• Problem details: Note how many lines of the material that follows include the string "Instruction", and state only that number.
[[ Extracted information open ]]
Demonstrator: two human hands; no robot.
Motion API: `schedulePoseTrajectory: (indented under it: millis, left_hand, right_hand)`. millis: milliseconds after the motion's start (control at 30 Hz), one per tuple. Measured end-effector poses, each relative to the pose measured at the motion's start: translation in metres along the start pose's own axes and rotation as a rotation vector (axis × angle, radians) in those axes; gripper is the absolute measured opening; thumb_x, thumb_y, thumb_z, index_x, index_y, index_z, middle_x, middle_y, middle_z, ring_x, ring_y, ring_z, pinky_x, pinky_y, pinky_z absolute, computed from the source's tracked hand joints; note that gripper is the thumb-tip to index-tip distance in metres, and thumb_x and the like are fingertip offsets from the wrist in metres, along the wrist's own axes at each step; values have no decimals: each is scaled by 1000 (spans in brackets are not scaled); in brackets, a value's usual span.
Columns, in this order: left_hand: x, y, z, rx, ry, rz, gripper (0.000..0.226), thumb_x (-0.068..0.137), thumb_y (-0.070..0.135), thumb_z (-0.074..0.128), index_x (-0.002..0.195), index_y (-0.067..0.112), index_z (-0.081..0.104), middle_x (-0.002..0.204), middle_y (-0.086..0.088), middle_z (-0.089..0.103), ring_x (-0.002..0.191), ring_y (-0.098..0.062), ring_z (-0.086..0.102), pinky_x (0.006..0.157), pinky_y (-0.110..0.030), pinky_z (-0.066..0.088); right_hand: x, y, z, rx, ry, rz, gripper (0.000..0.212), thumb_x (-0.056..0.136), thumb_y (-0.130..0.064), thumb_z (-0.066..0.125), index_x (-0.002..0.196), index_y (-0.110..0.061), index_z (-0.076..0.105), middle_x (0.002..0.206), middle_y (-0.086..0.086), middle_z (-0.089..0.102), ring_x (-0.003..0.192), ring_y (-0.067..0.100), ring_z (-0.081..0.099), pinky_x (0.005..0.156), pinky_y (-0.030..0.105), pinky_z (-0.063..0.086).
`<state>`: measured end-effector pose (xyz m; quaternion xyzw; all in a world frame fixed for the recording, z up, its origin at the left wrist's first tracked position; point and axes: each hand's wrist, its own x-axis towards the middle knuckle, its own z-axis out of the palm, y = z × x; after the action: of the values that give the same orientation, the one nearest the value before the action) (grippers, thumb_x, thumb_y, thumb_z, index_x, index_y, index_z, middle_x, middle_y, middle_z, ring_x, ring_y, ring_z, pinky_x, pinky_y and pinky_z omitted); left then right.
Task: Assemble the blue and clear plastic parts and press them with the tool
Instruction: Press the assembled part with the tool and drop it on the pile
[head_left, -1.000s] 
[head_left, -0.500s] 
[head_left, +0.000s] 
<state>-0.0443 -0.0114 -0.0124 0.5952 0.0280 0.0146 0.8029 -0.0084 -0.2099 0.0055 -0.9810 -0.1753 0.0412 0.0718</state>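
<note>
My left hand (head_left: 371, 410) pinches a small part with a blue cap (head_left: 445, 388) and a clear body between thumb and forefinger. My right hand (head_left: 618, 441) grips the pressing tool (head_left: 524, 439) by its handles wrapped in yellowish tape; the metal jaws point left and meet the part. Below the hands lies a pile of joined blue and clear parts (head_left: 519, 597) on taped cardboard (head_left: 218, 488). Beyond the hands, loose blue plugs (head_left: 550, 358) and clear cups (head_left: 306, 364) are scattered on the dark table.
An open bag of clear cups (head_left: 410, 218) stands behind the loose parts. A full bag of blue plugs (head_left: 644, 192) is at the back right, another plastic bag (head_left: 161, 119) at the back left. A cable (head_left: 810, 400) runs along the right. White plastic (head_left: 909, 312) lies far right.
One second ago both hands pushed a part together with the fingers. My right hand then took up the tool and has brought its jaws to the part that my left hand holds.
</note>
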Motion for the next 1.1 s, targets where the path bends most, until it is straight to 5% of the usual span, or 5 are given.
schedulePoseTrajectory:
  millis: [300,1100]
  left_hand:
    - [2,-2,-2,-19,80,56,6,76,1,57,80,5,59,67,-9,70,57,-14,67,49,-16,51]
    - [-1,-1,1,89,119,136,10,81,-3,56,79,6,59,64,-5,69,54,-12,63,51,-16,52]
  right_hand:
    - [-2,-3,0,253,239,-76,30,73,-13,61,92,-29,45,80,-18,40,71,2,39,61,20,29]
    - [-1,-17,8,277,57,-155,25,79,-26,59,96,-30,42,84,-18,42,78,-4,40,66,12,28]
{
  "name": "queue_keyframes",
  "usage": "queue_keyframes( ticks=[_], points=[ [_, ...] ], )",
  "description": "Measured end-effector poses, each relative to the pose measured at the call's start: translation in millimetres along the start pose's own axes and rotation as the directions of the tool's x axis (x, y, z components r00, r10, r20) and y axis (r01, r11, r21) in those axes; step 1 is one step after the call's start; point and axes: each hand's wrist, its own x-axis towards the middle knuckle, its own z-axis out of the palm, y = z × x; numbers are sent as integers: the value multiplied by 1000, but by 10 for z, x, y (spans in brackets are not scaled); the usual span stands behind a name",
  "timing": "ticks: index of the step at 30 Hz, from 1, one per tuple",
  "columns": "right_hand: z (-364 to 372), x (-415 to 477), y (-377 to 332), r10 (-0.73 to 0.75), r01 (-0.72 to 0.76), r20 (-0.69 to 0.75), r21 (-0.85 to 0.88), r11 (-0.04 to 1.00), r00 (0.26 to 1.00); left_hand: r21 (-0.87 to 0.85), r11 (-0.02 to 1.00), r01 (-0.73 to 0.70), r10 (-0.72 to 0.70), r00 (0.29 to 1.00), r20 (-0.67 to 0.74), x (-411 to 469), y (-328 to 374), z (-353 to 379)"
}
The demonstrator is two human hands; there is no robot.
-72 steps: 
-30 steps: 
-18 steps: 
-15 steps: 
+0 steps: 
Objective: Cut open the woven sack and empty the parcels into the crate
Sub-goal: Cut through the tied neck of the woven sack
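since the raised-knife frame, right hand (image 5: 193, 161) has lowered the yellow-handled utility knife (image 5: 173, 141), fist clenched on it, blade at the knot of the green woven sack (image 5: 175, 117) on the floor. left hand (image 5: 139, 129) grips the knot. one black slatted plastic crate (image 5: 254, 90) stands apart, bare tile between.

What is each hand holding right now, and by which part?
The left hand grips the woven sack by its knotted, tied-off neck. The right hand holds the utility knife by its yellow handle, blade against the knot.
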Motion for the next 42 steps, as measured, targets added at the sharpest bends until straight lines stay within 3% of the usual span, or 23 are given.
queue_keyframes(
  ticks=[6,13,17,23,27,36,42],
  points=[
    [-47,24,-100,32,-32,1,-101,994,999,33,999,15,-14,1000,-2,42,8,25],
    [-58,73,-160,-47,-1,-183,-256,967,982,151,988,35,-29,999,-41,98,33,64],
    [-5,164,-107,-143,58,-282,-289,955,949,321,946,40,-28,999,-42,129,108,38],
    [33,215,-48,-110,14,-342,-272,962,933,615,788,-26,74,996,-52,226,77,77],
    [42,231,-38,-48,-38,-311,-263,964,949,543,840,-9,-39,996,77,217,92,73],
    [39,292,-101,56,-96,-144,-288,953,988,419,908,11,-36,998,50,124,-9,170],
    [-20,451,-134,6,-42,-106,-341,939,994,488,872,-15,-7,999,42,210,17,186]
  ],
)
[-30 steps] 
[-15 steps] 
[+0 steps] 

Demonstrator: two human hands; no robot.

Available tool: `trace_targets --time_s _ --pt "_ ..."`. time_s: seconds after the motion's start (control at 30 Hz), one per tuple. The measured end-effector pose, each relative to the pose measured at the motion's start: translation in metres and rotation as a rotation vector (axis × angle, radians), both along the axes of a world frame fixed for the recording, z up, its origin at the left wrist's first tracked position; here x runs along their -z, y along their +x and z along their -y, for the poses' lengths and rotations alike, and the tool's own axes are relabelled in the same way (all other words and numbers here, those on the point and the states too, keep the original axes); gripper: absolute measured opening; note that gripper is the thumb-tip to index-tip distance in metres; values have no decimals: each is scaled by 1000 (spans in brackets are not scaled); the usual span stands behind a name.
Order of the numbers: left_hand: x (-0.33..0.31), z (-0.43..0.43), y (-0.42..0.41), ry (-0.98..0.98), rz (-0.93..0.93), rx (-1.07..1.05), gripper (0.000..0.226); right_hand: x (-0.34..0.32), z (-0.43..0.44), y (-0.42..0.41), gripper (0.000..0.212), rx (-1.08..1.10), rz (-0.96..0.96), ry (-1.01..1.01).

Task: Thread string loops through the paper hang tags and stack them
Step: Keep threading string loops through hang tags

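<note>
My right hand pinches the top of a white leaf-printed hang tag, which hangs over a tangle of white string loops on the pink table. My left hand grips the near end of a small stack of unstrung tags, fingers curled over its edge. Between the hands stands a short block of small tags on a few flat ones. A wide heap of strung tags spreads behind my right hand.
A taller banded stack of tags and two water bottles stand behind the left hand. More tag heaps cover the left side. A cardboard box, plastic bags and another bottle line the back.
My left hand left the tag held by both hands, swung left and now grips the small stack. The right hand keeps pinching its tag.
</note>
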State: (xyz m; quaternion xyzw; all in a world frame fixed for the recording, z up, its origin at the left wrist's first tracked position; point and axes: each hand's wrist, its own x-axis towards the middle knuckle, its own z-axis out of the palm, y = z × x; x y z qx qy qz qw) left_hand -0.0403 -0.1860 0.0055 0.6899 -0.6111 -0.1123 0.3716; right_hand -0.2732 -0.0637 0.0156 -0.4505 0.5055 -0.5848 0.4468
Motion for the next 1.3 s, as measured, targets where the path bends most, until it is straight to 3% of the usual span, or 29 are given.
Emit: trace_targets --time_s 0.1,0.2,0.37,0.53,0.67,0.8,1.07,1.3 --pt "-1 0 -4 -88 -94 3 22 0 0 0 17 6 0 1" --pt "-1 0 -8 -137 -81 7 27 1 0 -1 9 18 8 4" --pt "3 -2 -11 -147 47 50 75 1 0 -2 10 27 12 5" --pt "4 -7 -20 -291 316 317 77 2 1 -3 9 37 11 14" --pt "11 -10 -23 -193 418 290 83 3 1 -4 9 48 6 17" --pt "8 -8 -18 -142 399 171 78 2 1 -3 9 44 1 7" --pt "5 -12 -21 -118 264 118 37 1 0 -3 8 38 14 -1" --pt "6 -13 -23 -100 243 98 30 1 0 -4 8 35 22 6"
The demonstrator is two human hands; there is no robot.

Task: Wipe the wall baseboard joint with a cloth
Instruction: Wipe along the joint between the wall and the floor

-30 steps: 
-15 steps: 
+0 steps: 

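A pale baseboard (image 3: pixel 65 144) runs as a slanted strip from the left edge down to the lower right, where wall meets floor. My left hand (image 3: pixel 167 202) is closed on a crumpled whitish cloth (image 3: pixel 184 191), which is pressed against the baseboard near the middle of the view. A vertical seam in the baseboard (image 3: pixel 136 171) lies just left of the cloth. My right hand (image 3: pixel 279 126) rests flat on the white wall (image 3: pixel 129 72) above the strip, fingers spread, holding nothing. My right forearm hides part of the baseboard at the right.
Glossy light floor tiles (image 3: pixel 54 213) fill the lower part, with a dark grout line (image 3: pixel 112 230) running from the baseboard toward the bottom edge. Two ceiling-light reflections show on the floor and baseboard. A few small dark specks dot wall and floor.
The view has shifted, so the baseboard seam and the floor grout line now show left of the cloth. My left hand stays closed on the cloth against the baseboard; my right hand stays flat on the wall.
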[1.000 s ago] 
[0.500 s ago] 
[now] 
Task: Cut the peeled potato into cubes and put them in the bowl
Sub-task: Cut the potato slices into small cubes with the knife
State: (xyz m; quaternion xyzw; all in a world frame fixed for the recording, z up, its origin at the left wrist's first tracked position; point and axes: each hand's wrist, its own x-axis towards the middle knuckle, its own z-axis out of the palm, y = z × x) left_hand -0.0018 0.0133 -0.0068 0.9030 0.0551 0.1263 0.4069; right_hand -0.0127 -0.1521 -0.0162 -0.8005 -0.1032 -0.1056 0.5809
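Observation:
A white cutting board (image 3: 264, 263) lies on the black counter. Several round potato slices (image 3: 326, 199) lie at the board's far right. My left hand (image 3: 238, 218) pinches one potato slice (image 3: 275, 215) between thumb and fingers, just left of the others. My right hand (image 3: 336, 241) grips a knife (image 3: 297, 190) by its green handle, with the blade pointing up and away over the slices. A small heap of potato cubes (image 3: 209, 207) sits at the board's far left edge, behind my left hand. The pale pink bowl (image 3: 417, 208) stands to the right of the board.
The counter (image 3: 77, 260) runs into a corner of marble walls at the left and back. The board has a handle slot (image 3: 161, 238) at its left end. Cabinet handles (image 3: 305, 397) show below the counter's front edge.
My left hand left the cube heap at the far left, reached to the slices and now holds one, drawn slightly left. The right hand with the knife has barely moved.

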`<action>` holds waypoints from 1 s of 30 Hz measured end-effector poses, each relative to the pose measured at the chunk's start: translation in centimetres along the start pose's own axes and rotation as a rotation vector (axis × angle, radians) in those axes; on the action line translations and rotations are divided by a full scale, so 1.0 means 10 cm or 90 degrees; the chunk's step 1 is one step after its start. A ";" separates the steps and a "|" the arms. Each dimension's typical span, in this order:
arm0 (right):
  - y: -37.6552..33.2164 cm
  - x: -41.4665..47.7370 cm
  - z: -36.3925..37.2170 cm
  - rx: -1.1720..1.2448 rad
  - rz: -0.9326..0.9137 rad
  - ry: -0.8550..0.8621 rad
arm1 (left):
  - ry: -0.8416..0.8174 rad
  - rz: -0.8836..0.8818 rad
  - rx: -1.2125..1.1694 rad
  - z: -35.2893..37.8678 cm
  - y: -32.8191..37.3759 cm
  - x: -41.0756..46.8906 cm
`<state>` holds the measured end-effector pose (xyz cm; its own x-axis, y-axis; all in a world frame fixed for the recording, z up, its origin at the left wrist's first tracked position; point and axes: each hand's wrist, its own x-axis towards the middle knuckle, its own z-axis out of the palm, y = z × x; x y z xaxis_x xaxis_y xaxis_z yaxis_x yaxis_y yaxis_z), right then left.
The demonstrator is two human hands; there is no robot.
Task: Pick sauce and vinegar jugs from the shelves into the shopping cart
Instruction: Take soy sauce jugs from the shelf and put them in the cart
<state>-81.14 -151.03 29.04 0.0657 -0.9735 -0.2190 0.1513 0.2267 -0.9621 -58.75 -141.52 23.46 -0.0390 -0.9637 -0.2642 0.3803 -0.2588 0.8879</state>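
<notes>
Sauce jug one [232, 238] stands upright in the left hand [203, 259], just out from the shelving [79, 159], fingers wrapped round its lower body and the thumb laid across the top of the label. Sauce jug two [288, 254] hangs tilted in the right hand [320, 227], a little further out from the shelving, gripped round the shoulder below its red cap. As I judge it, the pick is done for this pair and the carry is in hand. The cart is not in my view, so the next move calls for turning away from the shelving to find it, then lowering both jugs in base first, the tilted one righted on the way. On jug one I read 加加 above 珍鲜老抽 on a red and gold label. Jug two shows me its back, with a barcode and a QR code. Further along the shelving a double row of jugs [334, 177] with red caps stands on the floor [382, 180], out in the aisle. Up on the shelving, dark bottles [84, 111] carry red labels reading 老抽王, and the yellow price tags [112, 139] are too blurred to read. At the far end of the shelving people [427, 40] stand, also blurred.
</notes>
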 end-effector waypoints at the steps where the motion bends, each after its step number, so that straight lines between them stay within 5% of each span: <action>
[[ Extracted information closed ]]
• Final answer: 3